Hootie & the Blowfish, “Imperfect Circle” (Capitol Nashville)

Come roll back the years with Hootie & the Blowfish. Their new 13-track offering will transport you to when Bill Clinton was in office and the Macarena took over America.

“Imperfect Circle,” their first studio album in almost 15 years, picks off right where they left off, with earnest and yet utterly forgettable songs. They’re nice when you play them but make no discernible impression.

For any younger readers, a refresher: Hootie & the Blowfish emerged from the University of South Carolina with a laid-back, post-grunge and cheerful mix of rootsy rock and country.

Saddled with a name that aged poorly — both parts are nicknames for guys not even in the band — Hootie & the Blowfish took the best new artist title at the 1996 Grammys thanks to such hits as “Hold My Hand,” ”Let Her Cry” and “Only Wanna Be With You,” and then took their place with other inoffensive college bro-rockers like Blues Traveler and Counting Crows.

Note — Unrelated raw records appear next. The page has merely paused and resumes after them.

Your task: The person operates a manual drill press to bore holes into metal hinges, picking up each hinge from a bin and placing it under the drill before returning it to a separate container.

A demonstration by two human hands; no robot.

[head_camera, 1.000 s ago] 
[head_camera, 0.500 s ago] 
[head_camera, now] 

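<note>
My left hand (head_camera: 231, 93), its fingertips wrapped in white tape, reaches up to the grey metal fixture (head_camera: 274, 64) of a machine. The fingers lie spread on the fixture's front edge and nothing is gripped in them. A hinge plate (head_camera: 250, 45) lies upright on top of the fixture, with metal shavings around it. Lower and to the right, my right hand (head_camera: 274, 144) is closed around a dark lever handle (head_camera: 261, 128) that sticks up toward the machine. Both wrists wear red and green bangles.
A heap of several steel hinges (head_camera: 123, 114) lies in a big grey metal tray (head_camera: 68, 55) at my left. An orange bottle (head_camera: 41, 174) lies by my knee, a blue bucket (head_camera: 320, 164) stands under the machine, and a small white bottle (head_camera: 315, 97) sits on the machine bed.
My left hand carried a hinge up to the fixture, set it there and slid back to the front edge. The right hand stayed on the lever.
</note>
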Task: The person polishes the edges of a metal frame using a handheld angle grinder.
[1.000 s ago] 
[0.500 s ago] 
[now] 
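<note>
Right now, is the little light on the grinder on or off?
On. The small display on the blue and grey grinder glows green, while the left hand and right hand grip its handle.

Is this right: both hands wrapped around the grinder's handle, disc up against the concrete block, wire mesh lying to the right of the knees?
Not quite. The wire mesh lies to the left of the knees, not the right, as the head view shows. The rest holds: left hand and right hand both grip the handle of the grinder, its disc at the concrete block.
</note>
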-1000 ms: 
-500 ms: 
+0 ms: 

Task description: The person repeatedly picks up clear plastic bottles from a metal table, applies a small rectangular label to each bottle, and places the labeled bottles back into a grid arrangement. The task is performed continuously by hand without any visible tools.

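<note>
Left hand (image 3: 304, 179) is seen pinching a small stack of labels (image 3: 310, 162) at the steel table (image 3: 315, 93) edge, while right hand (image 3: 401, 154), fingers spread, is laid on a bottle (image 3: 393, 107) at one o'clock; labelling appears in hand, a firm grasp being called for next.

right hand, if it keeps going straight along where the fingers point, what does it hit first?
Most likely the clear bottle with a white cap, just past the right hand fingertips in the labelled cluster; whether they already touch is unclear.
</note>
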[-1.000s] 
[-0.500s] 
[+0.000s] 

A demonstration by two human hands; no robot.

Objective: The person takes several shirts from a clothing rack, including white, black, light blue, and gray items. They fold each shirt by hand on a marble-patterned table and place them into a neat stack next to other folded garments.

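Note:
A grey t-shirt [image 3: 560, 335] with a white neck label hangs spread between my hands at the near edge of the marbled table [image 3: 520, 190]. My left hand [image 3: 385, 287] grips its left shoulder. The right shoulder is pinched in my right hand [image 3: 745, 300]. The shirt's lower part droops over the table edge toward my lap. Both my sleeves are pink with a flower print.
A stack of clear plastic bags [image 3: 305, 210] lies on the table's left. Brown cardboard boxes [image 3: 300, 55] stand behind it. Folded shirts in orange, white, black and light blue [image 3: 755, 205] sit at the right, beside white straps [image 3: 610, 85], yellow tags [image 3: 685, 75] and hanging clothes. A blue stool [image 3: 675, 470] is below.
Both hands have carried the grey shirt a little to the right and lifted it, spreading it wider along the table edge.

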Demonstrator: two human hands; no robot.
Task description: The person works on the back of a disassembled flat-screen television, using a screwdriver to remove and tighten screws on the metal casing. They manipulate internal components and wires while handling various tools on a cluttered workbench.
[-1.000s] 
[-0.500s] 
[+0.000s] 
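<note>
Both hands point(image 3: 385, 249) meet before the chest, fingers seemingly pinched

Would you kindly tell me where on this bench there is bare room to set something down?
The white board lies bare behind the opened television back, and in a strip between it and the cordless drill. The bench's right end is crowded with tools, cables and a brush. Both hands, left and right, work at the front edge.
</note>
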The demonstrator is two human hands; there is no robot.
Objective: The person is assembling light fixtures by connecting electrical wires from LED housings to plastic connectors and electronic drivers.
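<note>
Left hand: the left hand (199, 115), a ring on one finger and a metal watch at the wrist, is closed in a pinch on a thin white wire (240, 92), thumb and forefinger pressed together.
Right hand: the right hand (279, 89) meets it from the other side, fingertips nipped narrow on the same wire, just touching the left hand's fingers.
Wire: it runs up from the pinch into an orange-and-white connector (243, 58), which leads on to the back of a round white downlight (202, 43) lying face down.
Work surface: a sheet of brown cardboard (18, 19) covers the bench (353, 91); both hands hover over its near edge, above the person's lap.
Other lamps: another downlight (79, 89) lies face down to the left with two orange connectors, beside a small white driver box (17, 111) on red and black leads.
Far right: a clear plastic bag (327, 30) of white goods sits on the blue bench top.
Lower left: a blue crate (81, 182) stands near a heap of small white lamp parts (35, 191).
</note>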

The intervening decades have done nothing to darken the Hootie vibe. In fact, lead singer Darius Rucker seems even more disengaged, writing love songs to his longtime wife and reminding listeners he’s a lucky, lucky man. “Why’s a beauty queen standing here with me?” he asks

Rucker’s voice has a deeper baritone and a more pronounced twang, showing the influence of his years as a country chart-topper. But the songs are mushy. “Wildfire Love” featuring Lucie Silvas was co-written by Ed Sheeran but neither make it spark. “Hold On” is co-written by Chris Stapleton and wastes some funky guitar. The majority of the album was produced by Jeff Trott, who has — surprise, surprise — worked with Counting Crows. Though Rucker insists in “Change” that life is always altering, nothing on this album is fresh.

Most of the lyrics sound like what you’d find stitched onto the pillows of a hippie baby boomer — “Mondays are just Fridays in disguise,” ”There ain’t nothing that a little love can’t get us through” and “Tell me to and I will shoot down the moon.”

Rucker is all about a can’t-we-just-get-along ethos. The closest he gets to socially conscious is the cheerful, Hawaiian-tinged “We Are One,” in which he blithely sings, “You and I, to the left or to the right/Meet you somewhere in between.”

That would be the middle — the mushy middle.